Marketing Tips For Your Start-Up Business
Your start-up business is just that, a start-up. This usually means there are very few funds available for marketing, so you have to be creative and use the most effective and affordable tools. Phil Thow offers expert advice on how to market your Scottsdale Arizona business online, not only effectively, but affordably as well.
Large Seattle Washington businesses spend millions on advertisement and brand management each year and for a small business coming into the industry, it may seem as if there is no way to compete. Phillip Thow can show you the fundamentals that are needed to succeed and offer up techniques and strategies that will build your brand, without hurting your budget.
Your website is your priority when creating your online Scottsdale Arizona business and it should reflect your company’s style, and message and offer a solid understanding of your brand to its visitors. Creating a website is affordable and anyone can do it, even without a technical degree. You can use templates to create a basic website or software to create a custom website.
Using SEO tools and techniques you can have your website listed in the search engine rankings and with a little effort, you can get that top position. Keywords are a large part of your website marketing campaign and will be used throughout various campaigns online.
In addition to your website, your Seattle Washington business should have a social network page to interact with customers, entice new customers, and help build your brand and its reputation.
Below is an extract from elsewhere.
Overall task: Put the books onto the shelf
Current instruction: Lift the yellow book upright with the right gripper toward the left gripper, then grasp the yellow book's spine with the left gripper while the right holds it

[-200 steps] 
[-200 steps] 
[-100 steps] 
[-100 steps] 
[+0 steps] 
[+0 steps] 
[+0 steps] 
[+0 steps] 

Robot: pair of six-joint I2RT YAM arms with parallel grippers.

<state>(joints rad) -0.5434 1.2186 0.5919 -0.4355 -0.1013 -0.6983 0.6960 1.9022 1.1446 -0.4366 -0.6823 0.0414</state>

With a little effort and maybe some help from the experts you can turn that start-up business into a successful company that has a strong reputation and a well-known brand.
Success Requires Integrity – Especially in Small Business and IT
The word integrity has two primary meanings. The first is having strong moral principles or being honest. The second definition is being whole and undivided. To quote Dave Ramsey, the number one measure of business success is integrity.
Whether your small business is based in Scottsdale, Arizona, Austin, Texas, or Seattle, Washington, small businesses must ensure that all employees act ethically and with integrity to succeed in the marketplace. However, for the sake of information technology security, small businesses must maintain high standards on their IT systems to maintain their reputation for integrity with customers.
- You must know what is right and acceptable in your system. What are your access control limits? Do you have a security matrix defining who is allowed to do what is and isn’t allowed in your IT system? There must be rules for the system to have integrity. Who is allowed to debit a customer’s account? Letting the owner’s daughter or an intern make withdrawals from customer accounts opens up the door to mistakes. Each mistake risks financial liability and loss of credibility. Who is allowed to copy information in the customer relations management database? If you do not place limits on information access now, you cannot prevent a disgruntled employee from copying the database and taking it with them when they go to work for the competition. Let a professional like Phil Thow help you define and document your current business processes and decision matrices so that employees know the rules and the responsible parties.
- How it should work and how it does work should be in alignment. You need a method of monitoring the integrity, similar to law enforcement keeping an eye out for crime. Then there must be processes to handle exceptions and violations, akin to courts. Those who do not know the rules should be taught. Those who deliberately break them are dealt with, by company policy if not the law. Whether you are in Scottsdale, Arizona, or Seattle, Washington, you can hire a professional like Phillip Thow for help documenting these system rules.
- There should be an appeals process and periodic reviews of the rules, similar to a democracy. If the IT world has changed, enforcing rules that are no longer practical creates an undue burden on users. The ability to appeal rule violations committed to get around an unwieldy system also requires administrative review – the tool may need to change to fit the user’s application. Ethics also comes into play for deliberate violations of IT policy or access control limits. If someone does something outside of the proper process on a supervisor’s orders, management needs to know this and act appropriately.